◆ DIRECTIONS:
Write out the data word for word and drop any picture you find.

◆ DATASET EXCERPT:
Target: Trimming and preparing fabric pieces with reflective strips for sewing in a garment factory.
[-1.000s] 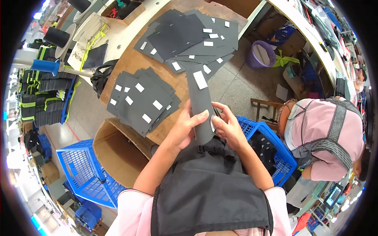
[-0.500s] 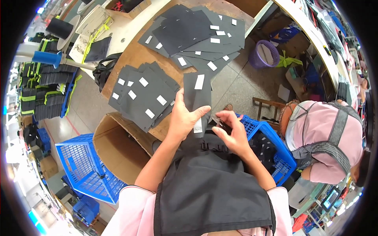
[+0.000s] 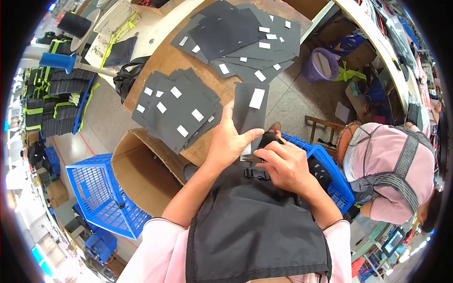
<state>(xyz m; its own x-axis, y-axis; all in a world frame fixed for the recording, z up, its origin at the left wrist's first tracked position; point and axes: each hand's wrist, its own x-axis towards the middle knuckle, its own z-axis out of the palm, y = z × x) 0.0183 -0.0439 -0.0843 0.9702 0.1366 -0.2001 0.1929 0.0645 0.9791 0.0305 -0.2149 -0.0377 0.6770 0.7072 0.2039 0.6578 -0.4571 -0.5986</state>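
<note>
A busy workroom spreads around a brown wooden desk (image 3: 160,59), with tiled floor (image 3: 285,106) beyond its right edge. At the centre of it all, the long black piece (image 3: 246,115) sits up off the desk, just in front of the person's dark apron (image 3: 259,217), its long axis pointing away from the body. A white label (image 3: 256,98) marks the far end, and a second white patch (image 3: 246,150) shows at the near end. The left hand (image 3: 230,144) has it by the left edge, thumb across the front. And here is the key line: the piece lies just left of the right hand (image 3: 289,162), whose fingers are closed around a small dark tool (image 3: 255,159), perhaps snips, its tip right by that near patch. Whether it touches, one cannot tell. Farther out, two piles of black pieces: one to the left (image 3: 174,118), one at the far side (image 3: 226,35).
</note>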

◆ WRITTEN RESPONSE:
Target: Trimming and preparing fabric pieces with reflective strips for sewing in a garment factory.
[-1.000s] 
[-0.500s] 
[+0.000s] 
<state>(xyz m; its own x-axis, y-axis; all in a world frame fixed for the recording, z up, its origin at the left wrist's first tracked position; point and axes: each hand's wrist, its own x-axis towards the middle knuckle, its own z-axis out of the palm, y = z × x) 0.0183 -0.0439 -0.0843 0.9702 0.1366 -0.2001 0.1929 0.0645 0.9791 0.0305 -0.2149 -0.0377 0.6770 0.7072 0.2039 0.6578 -0.4571 -0.5986</state>
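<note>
A busy workroom spreads around a brown wooden desk (image 3: 160,59), with tiled floor (image 3: 285,106) beyond its right edge. At the centre of it all, the long black piece (image 3: 246,115) sits up off the desk, just in front of the person's dark apron (image 3: 259,217), its long axis pointing away from the body. A white label (image 3: 256,98) marks the far end, and a second white patch (image 3: 246,150) shows at the near end. The left hand (image 3: 230,144) has it by the left edge, thumb across the front. And here is the key line: the piece lies just left of the right hand (image 3: 289,162), whose fingers are closed around a small dark tool (image 3: 255,159), perhaps snips, its tip right by that near patch. Whether it touches, one cannot tell. Farther out, two piles of black pieces: one to the left (image 3: 174,118), one at the far side (image 3: 226,35).
</note>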

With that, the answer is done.